▶ _Your goal_: How does the data below read from its first line through the line containing "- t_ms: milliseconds"? Print those lines exactly.

▶ _Supplied data_:

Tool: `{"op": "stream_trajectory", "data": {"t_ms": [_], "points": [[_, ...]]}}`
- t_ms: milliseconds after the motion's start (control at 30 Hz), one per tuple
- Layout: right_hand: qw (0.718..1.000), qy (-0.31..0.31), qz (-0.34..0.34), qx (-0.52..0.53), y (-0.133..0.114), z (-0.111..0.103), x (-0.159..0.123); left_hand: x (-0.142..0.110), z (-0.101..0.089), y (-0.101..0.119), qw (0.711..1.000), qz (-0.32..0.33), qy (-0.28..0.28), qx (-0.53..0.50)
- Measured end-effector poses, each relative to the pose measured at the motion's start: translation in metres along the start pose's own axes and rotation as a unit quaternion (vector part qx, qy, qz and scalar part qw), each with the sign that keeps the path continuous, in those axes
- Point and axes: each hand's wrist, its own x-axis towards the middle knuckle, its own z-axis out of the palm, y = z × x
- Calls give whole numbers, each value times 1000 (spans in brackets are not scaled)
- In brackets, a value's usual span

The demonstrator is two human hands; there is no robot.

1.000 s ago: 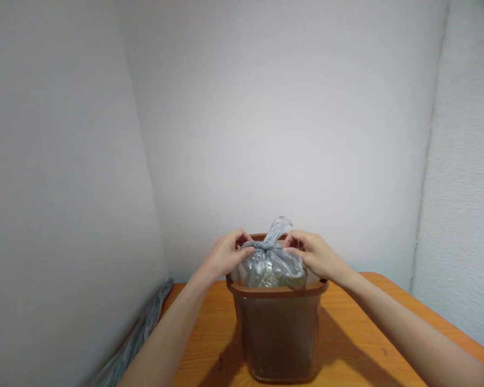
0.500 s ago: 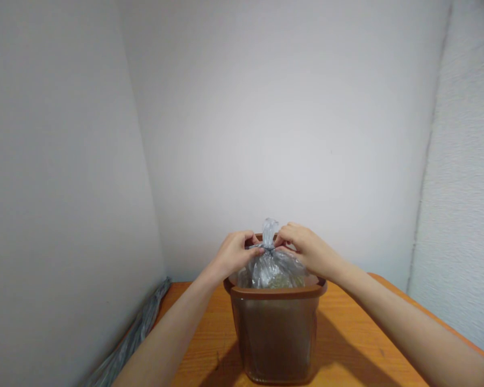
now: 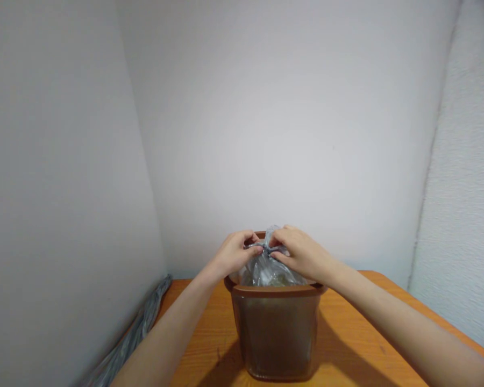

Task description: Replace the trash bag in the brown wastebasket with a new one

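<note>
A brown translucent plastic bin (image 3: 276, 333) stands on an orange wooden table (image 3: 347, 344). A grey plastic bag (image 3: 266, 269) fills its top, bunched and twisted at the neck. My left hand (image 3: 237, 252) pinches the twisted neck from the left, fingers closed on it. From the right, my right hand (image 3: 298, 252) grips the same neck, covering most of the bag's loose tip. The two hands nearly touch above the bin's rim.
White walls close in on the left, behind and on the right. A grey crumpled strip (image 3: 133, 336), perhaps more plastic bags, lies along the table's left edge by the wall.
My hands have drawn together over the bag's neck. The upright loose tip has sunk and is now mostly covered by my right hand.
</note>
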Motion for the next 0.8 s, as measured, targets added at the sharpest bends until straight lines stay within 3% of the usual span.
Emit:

▶ _Answer box_:
Tool: `{"op": "stream_trajectory", "data": {"t_ms": [_], "points": [[_, ...]]}}`
- t_ms: milliseconds after the motion's start (control at 30 Hz), one per tuple

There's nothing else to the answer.